# 10: Recommender Systems

The hand-in exercise for this topic is Exercise 1 from the notebook “Exercises in Recommender systems.ipynb"

---

## Exercise 1

Using the "Coursera Courses Dataset 2021" available at kaggle ([https://www.kaggle.com/datasets/khusheekapoor/coursera-courses-dataset-2021](https://www.kaggle.com/datasets/khusheekapoor/coursera-courses-dataset-2021)) or on moodle, to do the following:

1. Create a Content-based filtering recommender system based on the Course Descriptions.
2. Create a Content-based filtering recommender system based on the Skills.

Using the "Book Recommendation Dataset" available at kaggle ([https://www.kaggle.com/datasets/arashnic/book-recommendation-dataset](https://www.kaggle.com/datasets/arashnic/book-recommendation-dataset)) or on moodle, to do the following:

3. Load in the `Ratings.csv` file (on moodle, it is called `Books_Ratings.csv`). Group by `User-ID` and sort by `Book-Rating` in descending order to get the users who rated most books.

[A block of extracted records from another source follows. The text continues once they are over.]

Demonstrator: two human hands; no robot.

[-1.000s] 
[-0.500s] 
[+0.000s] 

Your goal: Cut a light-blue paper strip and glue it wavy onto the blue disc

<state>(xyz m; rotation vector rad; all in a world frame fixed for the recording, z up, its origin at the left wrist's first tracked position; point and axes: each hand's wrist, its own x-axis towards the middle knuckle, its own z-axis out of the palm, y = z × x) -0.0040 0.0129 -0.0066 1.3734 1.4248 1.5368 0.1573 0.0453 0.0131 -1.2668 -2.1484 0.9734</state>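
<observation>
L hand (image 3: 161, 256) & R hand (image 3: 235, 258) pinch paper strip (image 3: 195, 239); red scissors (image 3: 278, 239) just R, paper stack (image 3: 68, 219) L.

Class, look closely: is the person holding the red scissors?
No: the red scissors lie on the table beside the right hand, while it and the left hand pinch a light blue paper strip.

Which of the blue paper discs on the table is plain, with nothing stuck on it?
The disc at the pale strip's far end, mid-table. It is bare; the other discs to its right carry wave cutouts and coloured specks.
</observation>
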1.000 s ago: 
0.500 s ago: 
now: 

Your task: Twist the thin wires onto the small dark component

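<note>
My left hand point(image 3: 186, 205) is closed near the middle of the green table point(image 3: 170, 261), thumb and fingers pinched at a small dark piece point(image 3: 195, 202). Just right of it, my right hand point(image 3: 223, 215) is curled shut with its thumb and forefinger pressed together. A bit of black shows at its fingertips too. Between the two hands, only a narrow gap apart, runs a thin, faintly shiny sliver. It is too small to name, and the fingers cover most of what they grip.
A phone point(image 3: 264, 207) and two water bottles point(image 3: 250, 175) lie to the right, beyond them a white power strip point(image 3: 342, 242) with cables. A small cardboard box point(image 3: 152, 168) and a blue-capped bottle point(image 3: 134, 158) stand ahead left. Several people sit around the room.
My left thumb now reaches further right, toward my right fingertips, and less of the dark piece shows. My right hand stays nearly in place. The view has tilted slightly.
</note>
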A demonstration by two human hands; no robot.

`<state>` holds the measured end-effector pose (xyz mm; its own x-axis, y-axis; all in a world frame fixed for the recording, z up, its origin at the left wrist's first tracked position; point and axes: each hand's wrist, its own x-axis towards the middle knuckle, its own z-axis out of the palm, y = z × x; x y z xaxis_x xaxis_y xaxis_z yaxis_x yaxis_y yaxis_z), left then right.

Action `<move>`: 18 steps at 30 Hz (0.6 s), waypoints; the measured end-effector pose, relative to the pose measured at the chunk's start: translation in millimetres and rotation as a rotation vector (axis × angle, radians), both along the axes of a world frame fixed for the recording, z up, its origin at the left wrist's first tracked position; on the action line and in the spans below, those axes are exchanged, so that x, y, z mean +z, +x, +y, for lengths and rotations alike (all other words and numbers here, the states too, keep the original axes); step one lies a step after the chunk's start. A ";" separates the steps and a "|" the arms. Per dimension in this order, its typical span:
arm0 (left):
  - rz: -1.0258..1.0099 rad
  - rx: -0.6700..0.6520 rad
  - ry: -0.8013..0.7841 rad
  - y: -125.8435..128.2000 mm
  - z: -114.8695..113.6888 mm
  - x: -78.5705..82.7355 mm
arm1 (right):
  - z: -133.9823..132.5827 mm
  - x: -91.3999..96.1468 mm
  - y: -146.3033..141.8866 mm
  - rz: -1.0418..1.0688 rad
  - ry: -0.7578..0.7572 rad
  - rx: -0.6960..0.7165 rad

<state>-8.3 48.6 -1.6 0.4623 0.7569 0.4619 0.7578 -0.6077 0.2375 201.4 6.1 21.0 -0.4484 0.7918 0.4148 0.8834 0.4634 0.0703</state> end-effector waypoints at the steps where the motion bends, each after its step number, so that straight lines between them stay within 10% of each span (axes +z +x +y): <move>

Filter the rating data to only contain the 200 users that rated most books.
4. Create a Collaborative filtering recommender system based on the user ratings from 3 together with the `Books.csv` dataset.

---

In [40]:
# !pip install surprise

In [41]:
# Lib imports for the notebook
import pandas as pd
import matplotlib.pyplot as plt
import seaborn as sns
import numpy as np
import sklearn
from sklearn.feature_extraction.text import TfidfVectorizer
from sklearn.metrics.pairwise import cosine_similarity
from surprise import SVD
from surprise import Dataset, Reader
from surprise.model_selection import train_test_split
from surprise import accuracy
from collections import defaultdict

In [42]:
# Only for while working in google colab, can be removed again using jupyter
# from google.colab import files
# uploaded = files.upload()

---

### Coursera Courses Dataset 2021
1. Create a Content-based filtering recommender system based on the Course Descriptions.
2. Create a Content-based filtering recommender system based on the Skills.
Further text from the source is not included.